How do cell survival pathways function?
Apparently to survive, most cells need to receive continuous signaling in order to suppress apoptosis. Regulation of signals or competition for survivial factors is used to remove tissue in embryonic development
Survival factors allow cell to keep producing anti-apoptotic protein Bcl-2
Viral proteins can use survival factors to their advantage. Ike inhibiting the apoptotic abilities of BAX – whoa! Keeps virus from dying before it wants to!
What is the significance of how Bcl-2 functions as an oncogene?
Bcl-2 inhibits autophagosome creation. Bcl-2 also prevents apoptosis. The ratio of Bcl-2 to BAX helps determine this. The more Bcl-2 there is compared to BAX, the less likely it will apoptose.
Tumor cells interact with neighboring cells. They send signals to fibroblasts telling them to autophage. Lactate and pyruvate are released by the autophaging cells and used for growth and proliferation by the cancer cells! Because so many mitochondria are lost from fibroblast in this process, they have to use glycolysis a lot for energy, which is where the reverse Warburg effect comes from.

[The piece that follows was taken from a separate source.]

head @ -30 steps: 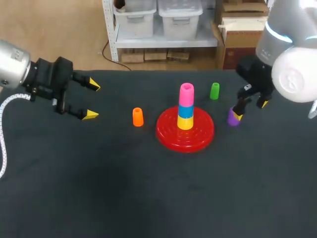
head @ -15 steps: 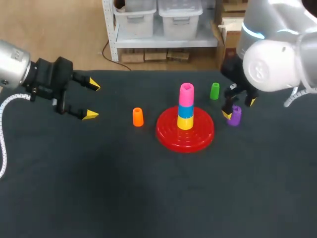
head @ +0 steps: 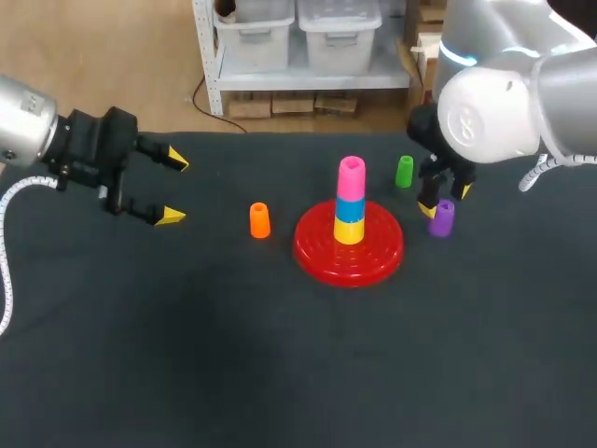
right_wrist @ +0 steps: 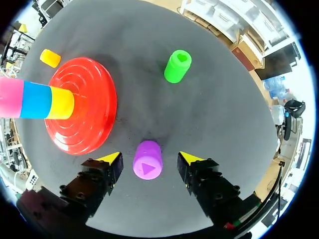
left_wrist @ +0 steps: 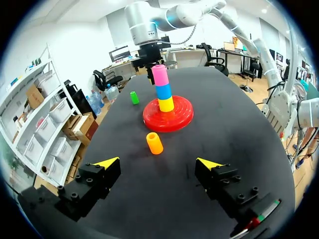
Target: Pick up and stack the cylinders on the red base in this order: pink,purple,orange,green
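The red base (head: 348,250) holds a post with yellow, blue and pink cylinders (head: 351,177) stacked on it. A purple cylinder (head: 442,218) stands upright to the right of the base. My right gripper (head: 445,201) hangs over it, open. In the right wrist view the purple cylinder (right_wrist: 147,159) sits between the yellow fingertips (right_wrist: 110,158) with a gap on each side. The green cylinder (head: 404,172) stands behind the base, and the orange cylinder (head: 259,220) stands left of it. My left gripper (head: 173,189) is open and empty at the far left.
In the left wrist view the orange cylinder (left_wrist: 154,143) stands ahead of the left gripper (left_wrist: 158,163), with the red base (left_wrist: 168,115) and the green cylinder (left_wrist: 134,97) farther on. Dark table surface (head: 280,355) stretches across the front.
My right arm has swung left and turned, so its fingers now straddle the purple cylinder from above. The left arm has not moved.
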### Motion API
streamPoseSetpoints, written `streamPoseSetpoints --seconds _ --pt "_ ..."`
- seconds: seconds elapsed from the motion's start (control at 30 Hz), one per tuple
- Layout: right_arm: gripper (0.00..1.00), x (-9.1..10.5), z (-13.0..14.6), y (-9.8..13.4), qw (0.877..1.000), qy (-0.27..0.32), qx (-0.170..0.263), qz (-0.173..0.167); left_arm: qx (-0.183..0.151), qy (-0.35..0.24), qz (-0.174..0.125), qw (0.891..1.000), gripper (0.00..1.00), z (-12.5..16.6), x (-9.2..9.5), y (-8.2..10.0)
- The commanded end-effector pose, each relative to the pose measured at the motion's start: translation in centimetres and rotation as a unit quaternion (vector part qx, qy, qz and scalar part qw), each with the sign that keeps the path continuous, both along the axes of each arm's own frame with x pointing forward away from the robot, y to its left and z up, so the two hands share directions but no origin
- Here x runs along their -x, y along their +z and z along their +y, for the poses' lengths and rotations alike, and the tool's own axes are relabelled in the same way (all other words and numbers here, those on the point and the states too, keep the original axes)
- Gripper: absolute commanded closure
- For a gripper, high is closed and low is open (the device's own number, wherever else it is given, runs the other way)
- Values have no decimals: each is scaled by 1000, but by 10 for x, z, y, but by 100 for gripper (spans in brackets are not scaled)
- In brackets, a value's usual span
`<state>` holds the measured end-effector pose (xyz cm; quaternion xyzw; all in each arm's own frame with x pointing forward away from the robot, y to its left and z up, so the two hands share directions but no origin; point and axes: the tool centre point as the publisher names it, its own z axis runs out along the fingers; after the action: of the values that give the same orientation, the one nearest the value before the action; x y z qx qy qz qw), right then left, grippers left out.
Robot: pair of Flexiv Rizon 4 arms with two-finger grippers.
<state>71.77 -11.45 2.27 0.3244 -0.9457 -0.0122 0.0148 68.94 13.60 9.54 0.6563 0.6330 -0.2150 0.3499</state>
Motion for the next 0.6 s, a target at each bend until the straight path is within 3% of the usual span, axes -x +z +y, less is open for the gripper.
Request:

What is the “Reverse Warburg Effect?”
Warburg effect is when tumors use glucose preferentially, but still don’t get much energy from oxidative phosphorylation. Reverse Warburg effect is when cells surrounding the tumor are actually using more glucose and making less oxidative phosphorylation energy as well!

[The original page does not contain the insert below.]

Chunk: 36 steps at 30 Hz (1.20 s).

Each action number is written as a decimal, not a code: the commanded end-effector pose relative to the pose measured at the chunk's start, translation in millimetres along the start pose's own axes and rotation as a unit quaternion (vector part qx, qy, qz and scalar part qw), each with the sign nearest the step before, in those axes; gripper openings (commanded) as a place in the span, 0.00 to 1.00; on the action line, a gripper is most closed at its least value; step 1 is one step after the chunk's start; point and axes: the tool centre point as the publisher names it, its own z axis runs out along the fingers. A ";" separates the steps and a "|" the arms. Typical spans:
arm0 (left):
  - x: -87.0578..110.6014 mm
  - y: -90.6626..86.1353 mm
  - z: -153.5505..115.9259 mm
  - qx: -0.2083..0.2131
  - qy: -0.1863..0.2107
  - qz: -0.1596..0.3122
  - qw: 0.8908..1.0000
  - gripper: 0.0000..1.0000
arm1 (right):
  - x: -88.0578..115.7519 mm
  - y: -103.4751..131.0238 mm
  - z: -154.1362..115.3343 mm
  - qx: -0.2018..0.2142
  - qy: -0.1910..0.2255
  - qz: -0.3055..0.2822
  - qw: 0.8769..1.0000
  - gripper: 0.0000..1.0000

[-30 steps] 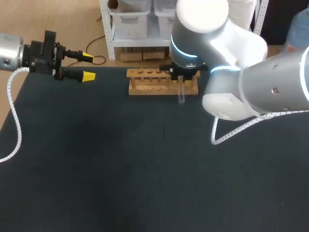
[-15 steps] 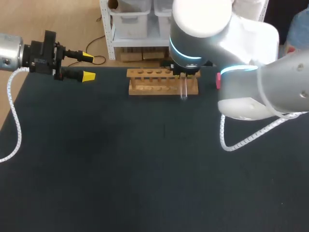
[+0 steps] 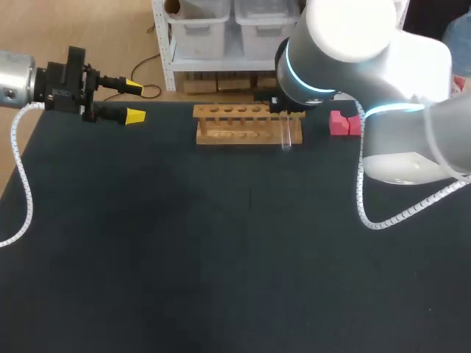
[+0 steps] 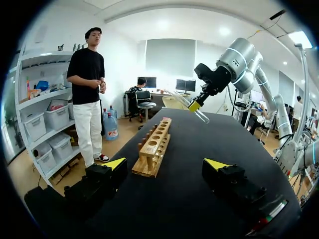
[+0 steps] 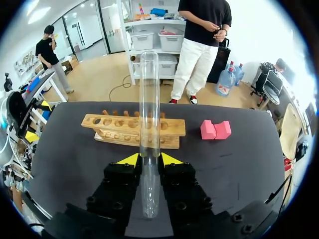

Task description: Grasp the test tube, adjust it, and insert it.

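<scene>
- Since the earlier frames the right arm [image 3: 412, 95] has swung towards its own side, carrying the test tube [image 3: 287, 133] along the front of the wooden rack [image 3: 237, 125] from just inside its right end to that end itself
- That move has uncovered a pink block [image 3: 344, 123], which lies on the table [image 3: 221, 257] just beyond the rack's right end and apart from it
- The left arm [image 3: 18, 79] has stayed where it was, at the table's far left corner
- The right gripper [image 5: 149, 159] is clamped on the test tube: in the right wrist view its two yellow tips press the clear glass from either side, near the tube's lower part, and the rest of the tube runs out ahead of the fingers across the rack
- In the left wrist view the tube is tilted and held in the air above the table, past the far end of the rack and not in any of its holes
- The rack lies lengthwise near the table's far edge, its row of holes facing up
- The left gripper [image 4: 165, 164] has its fingers spread wide apart, pointing along the table towards the rack and well apart from it
- From the head view the right gripper's fingers are mostly hidden under its own arm
</scene>
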 end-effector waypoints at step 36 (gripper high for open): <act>1.0 -1.1 -0.4 -0.001 -0.001 0.001 1.000 1.00 | 0.2 23.7 -7.9 0.073 -0.149 0.054 0.985 0.00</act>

Trace the biosynthesis of NO
- Acetylcholine released by nerve terminals in the blood vessel wall activates NO synthase in endothelial cells lining the blood vessel
- causes the endothelial cells to produce NO
- NO diffuses out of the endothelial cells and into the underlying smooth muscle cells
- binds to and activates guanylyl cyclase – produces cyclic GMP
- cGMP triggers a response that causes the smooth muscle cells to relax
- enhances blood flow through the blood vessel
Identify common neurotransmitters, hormones, growth factors, and gaseous signal molecules.
NTs – histamine, ACh GABA
Hormones – cortisol, estradiol, glucagon, insulin, testosterone
GF’s – EGF, PDGF, NGF
Gaseous – NO, CO, H2S
Identify the three main classes of cell-surface receptors.
Ion channel receptors
Receptors that are kinases, or bind kinases
Heptahelical or G-protein-coupled receptors
Describe G proteins and their function in membrane events.
Basically their membrane surface protein is bound by a signal.
This binding will activate the alpha/beta/epsilon subunits by exchanging a GDP for GTP.
These subunits can then go on to activate a host of different signal cascades
(adenylyl cyclase, cAMP, directly opening channels, IP3 and DAG creation, Ca release)
Describe the source of cAMP and other second messengers.
- Adenylyl Cyclase – converts ATPcAMP
o AC – second messenger – released when g protein binds receptor - diacylglycerol, phosphatidyl inositol, Ca2+
o PLC – breaks down phospholipid (phosphatidyl inositol bisphosphate)
DAG and IP3 – second messengers o IP3 – migrates to ER (high calcium content)
causes release of Ca
activates PKC
o DAG – can further bind/activate PKC
Trace the intracellular events leading to activation of nuclear transcription via protein kinase A.
Signal binds GPCR receptor. G subunit activated by GTP G subunit activates phospholipase C PLC cleaves PIP2 to form DAG and IP3 IP3 acts on ER channel to release Ca++ Ca++ and DAG together activate Protein Kinase C Wow.
Know the function of the ryanodine receptor and its association with malignant hyperthermia.
Ryanodine receptors mediate the release of calcium ions from the sarcoplasmic reticulum, an essential step in muscle contraction.
Ryanodine receptors are very close to mitochondria and calcium release from RyR has been shown to regulate ATP production in heart and pancreas cells.
Use Ca++ or IP3 to stimulate Ca release! Woo! Positive feedback!
If it gets too crazy without stopping then you can get malignant hyperthermia, which is bad. This comes about de to a mutation in the recptor along with anesthesia use. Too much ATP is being hydrolyzed and creates heat.